Helicopter Parenting and Authoritarianism

I've been wondering when somebody was going to make this argument, and here it is:
American childhood has taken an authoritarian turn. An array of trends in American society are conspiring to produce unprecedented levels of supervision and control over children’s lives. Tracing the effects of childrearing on broad social outcomes is an exercise in speculation. But if social scientists are correct to posit a connection between childrearing and long-term political outcomes, today’s restrictive childhood norms may portend a broader regression in our country’s democratic consensus.

Since the early 1980s, American childhood has been marked by a turn toward stringent adult control. Support for “free range” childhood has given way to a “flight to safety” characterized by unprecedented dictates over children’s routines.

More so than any other generation, parents and educators have instill in millennials the idea that, as Greg Lukianoff and Jonathan Haidt put it, “life is dangerous, but adults will do everything in their power to protect you from harm.”
This author (Pratik Chougule) notes the various signs we have seen of a waning attachment to democracy, especially among the young, and wonders if childrearing is to blame:
Whether or not an authoritarian scenario unfolds in the United States could depend on childrearing trends. Indeed, social scientists have long argued that the origins of authoritarian societies can be discerned in childhood pathologies.

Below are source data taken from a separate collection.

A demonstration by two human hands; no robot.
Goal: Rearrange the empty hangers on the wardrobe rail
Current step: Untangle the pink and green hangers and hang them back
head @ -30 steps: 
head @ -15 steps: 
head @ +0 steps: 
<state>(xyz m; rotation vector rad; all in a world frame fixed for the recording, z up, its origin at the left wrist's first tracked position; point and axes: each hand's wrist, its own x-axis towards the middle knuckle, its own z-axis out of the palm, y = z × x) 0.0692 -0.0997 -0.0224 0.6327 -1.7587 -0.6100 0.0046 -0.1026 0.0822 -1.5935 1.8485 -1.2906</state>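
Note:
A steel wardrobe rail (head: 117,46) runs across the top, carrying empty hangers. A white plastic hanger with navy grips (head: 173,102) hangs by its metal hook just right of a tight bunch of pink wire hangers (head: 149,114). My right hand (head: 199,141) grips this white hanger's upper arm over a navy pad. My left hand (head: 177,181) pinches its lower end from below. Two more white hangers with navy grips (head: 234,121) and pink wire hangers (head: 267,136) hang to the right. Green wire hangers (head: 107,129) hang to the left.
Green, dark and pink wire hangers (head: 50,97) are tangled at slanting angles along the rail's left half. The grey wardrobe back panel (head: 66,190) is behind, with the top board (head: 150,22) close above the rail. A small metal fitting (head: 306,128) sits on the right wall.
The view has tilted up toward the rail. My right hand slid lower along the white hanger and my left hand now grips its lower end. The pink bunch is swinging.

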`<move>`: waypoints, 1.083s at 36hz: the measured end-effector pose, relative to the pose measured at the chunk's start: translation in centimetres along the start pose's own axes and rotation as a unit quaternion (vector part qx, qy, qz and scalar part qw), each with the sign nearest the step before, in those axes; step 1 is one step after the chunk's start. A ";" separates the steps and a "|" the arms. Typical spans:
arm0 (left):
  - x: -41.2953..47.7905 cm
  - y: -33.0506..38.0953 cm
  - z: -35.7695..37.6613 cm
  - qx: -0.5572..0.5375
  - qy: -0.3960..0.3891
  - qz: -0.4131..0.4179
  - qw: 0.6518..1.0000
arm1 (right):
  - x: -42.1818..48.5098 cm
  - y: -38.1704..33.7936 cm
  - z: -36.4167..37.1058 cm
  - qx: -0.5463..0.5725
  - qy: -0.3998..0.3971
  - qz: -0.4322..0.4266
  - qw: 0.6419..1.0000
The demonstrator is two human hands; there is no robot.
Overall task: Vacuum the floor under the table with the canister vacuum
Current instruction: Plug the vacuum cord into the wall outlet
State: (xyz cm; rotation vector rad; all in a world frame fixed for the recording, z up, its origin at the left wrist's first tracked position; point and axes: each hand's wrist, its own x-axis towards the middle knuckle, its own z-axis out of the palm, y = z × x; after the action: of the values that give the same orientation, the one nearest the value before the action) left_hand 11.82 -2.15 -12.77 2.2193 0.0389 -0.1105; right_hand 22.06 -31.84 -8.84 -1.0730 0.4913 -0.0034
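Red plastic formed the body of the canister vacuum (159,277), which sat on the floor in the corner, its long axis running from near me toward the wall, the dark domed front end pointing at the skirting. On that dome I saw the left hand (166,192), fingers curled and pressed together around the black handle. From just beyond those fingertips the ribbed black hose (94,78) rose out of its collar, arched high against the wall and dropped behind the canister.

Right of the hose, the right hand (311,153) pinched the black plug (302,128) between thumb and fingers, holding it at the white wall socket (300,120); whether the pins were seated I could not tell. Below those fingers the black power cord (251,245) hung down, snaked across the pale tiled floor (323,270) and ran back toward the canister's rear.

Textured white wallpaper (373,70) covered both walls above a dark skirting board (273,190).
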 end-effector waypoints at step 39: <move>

Among the most far-reaching adherents of this view was the late psychologist Alice Miller, a student of authoritarian regimes. Through her study of Nazism and Soviet communism, Miller concluded that dictatorships emerge when an entire generation of children is raised under authoritarian conditions replete with excessive forms of control and discipline. In the case of Nazi Germany, Miller is convinced that Hitler would not have come to power but for turn-of-the-century German childrearing practices that emphasized “unthinking obedience” and discouraged creativity.
I have long wondered about this. On the one hand it seems that big changes in childrearing ought to have big effects on everything else in society, but on the other this is hard to document. I can believe that there was a lot of rigid parenting in early 20th-century Germany, but was it really worse than a hundred years earlier? Or than in Britain at the same time? Does anybody know how parenting changed or didn't in 20th-century China? In general I have found it hard to draw clear lines from parenting styles to anything else.

Plus I think this narrative exaggerates how much American parenting really changed. My children all spent a lot more time inside than I did, but that was in spite of my constantly nagging to go out rather than my trying to keep them in. I think cable television and video games have had more to do with increasing sedentism in children than rigid parenting.

And, I think the biggest threat to American democracy is angry partisanship, not risk aversion.

But as I said I have long pondered the broader impacts of changes in child-rearing, and I wonder what the political effects of  anxious parenting will be.

1 comment:

Unknown said...

I haven't read the essay, but its argument sounds like it's based on a perhaps disingenuous equivalence between tough-guy, spare-the-rod patriarchalism of the sort that I imagine characterized Germany around 1900, and contemporary helicopter parenting, when these things seem to me the exact opposite of each other. I suppose it also depends on what you think is political authoritarianism. Some would probably say anti-bullying programs, gun control, and seatbelt laws are authoritarian, but it's a certain kind of protective, helicopter parent authoritarianism that seems rather different from the Trumpian (or for that matter, Hitler's or Stalin's) kind.